The supported storage API are S3 (Amazon S3 Compatible Storage), HDFS (Hadoop Distributed File System), GCS (Google Cloud Storage), ABFS (Azure Blob File Storage), Linux File System.

If file is not found when reading, `openFileForRead` API throws `VeloxRuntimeError` with `error_code::kFileNotFound`.
This behavior is necessary to support the `ignore_missing_files` configuration property.

S3 is supported using the `AWS SDK for C++ <https://github.com/aws/aws-sdk-cpp>`_ library.
S3 supported schemes are `s3://` (Amazon S3, Minio), `s3a://` (Hadoop 3.x), `s3n://` (Deprecated in Hadoop 3.x),
`oss://` (Alibaba cloud storage), and `cos://`, `cosn://` (Tencent cloud storage).

HDFS is supported using the
`Apache Hawk libhdfs3 <https://github.com/apache/hawq/tree/master/depends/libhdfs3>`_ library. HDFS supported schemes
are `hdfs://`.

GCS is supported using the
`Google Cloud Platform C++ Client Libraries <https://github.com/googleapis/google-cloud-cpp>`_. GCS supported schemes
are `gs://`.

ABFS is supported using the
`Azure SDK for C++ <https://github.com/Azure/azure-sdk-for-cpp>`_ library. ABFS supported schemes are `abfs(s)://`.

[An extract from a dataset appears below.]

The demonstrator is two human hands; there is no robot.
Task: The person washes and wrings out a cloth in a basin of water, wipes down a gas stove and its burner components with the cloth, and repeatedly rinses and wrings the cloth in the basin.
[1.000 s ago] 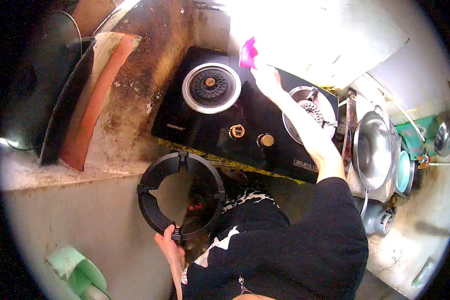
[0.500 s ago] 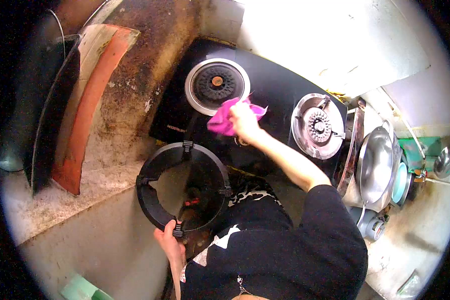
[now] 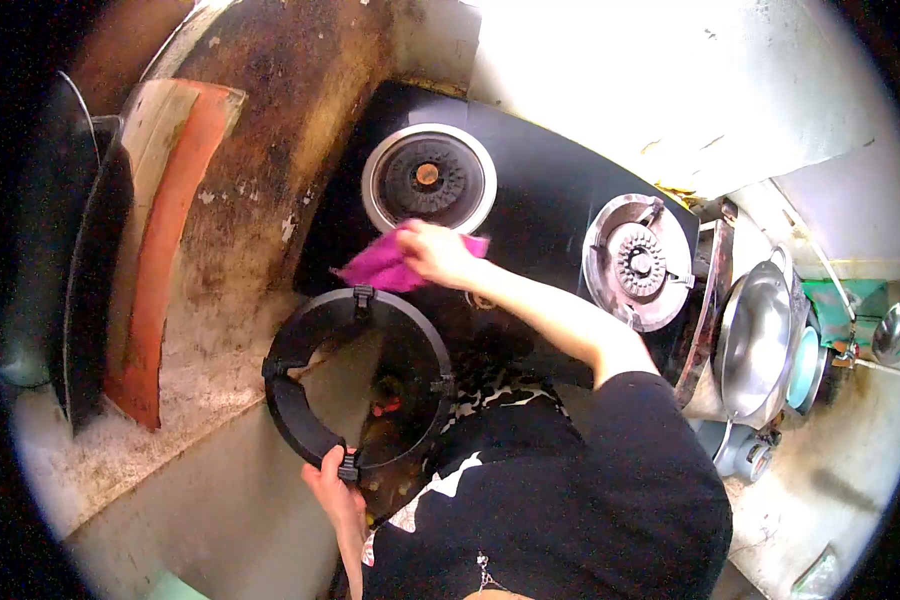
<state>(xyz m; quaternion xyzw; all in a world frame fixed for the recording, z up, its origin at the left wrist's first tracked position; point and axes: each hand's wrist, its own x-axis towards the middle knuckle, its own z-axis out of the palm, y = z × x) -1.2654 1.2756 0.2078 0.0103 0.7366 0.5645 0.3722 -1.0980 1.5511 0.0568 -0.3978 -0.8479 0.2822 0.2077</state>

S3 Storage adapter using a proxy
********************************

By default, the C++ AWS S3 client does not honor the configuration of the
environment variables http_proxy, https_proxy, and no_proxy.
The Java AWS S3 client supports this.
The environment variables can be specified as lower case, upper case or both.
In order to enable the use of a proxy the hive connector configuration variable
`hive.s3.use-proxy-from-env` must be set to `true`. By default, the value
is `false`.

This is the behavior when the proxy settings are enabled:

1. http_proxy/HTTP_PROXY, https_proxy/HTTPS_PROXY and no_proxy/NO_PROXY
   environment variables are read. If lower case and upper case variables are set
   lower case variables take precendence.
2. The no_proxy/NO_PROXY content is scanned for exact and suffix matches.
3. IP addresses, domains, subdomains, or IP ranges (CIDR) can be specified in no_proxy/NO_PROXY.
4. The no_proxy/NO_PROXY list is comma separated.
5. Use . or \*. to indicate domain suffix matching, e.g. `.foobar.com` will
   match `test.foobar.com` or `foo.foobar.com`.